= ADA (smart antenna) =

Advanced smart antenna

ADA (an abbreviation of adaptive antenna) is an advanced smart antenna, using multichannel controlled reception pattern antenna (CRPA), designed for various platforms, including UAVs, planes and ships, manufactured by the MLM factory of the Israeli Aerospace Industries (IAI).

The ADA enables vehicles, missiles and other platforms equipped with the smart antenna to navigate even when heavy jamming is conducted in order to block all reception of GPS and other GNSS signals. Using advanced techniques even very faint "good" signals are being extracted from the superposition of incoming waves that include noise and strong signals produced by the enemy (or friendly) jammers. These signals are then used (just like a regular GPS receiver) to triangulate the position and determine the GPS tune.

== History ==
The theory of the ADA started to emerge as a theory of multichannel estimation. Its origins go back into methods developed in the 1920s that were used to determine direction of the arrival of radio signals by a set of two antennas based on the phase difference or amplitudes of their output voltages. Thus, the assessment of the directions of arrival of a single signal was conducted according to pointed type indicator readings or according to the Lissajous curves,
drawn by beam on the oscilloscope screen.

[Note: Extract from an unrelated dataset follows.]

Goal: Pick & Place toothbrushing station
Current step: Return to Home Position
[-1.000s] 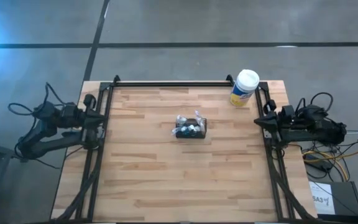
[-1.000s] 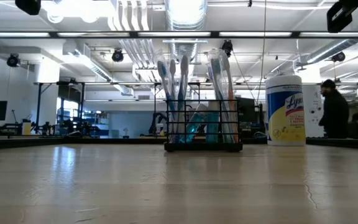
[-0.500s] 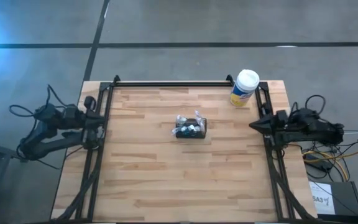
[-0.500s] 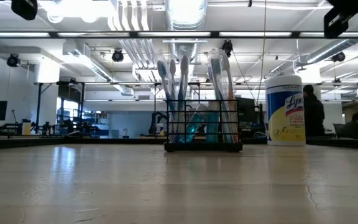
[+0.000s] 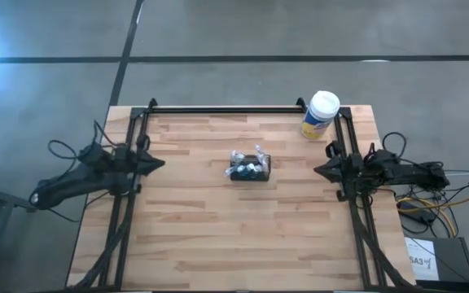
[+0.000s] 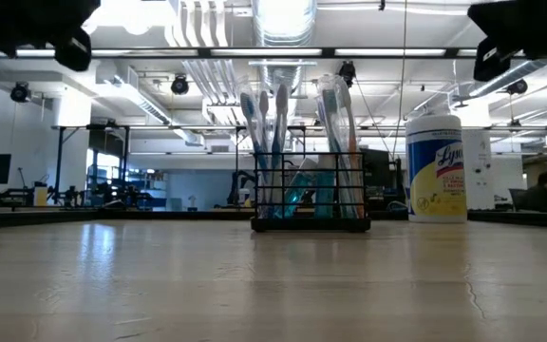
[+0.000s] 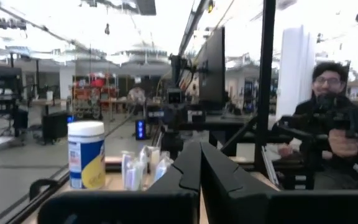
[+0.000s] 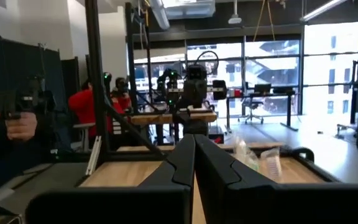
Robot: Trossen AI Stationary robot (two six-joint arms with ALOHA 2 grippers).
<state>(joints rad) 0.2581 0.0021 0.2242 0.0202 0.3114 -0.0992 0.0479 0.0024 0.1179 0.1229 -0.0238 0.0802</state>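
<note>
The toothbrushing station is a small black mesh caddy holding several toothbrushes upright; it stands on its base at the table's middle, also in the low view. My left gripper is shut at the table's left edge, pointing at the caddy. My right gripper is shut at the right edge, also pointing at it. Both are well clear of the caddy. In the left wrist view the caddy shows beyond my shut gripper; the right wrist view shows my shut gripper.
A round canister with a white lid and yellow label stands at the far right corner, also in the low view. A black frame runs along the table's far, left and right edges. A person holding a hand controller shows beyond the table.
Both arms have swung inward from outside the frame rails: my left gripper toward the table's right, my right gripper toward its left and slightly nearer, each now reaching over the table's edge. The caddy and canister have stayed where they were.
</note>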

The existence of ADA was publicly unveiled in February 2017, along with a report that the Israeli Defence Forces has already decided to install the ADAs on "major platforms" in service. It was also displayed in the Aero India air show that was held from 14th to the 18th that month in Bangalore.

In July 2017 MLM has signed a contract with American Honeywell to jointly develop a GPS anti-jam navigation system, based on ADA and Honywell's devices.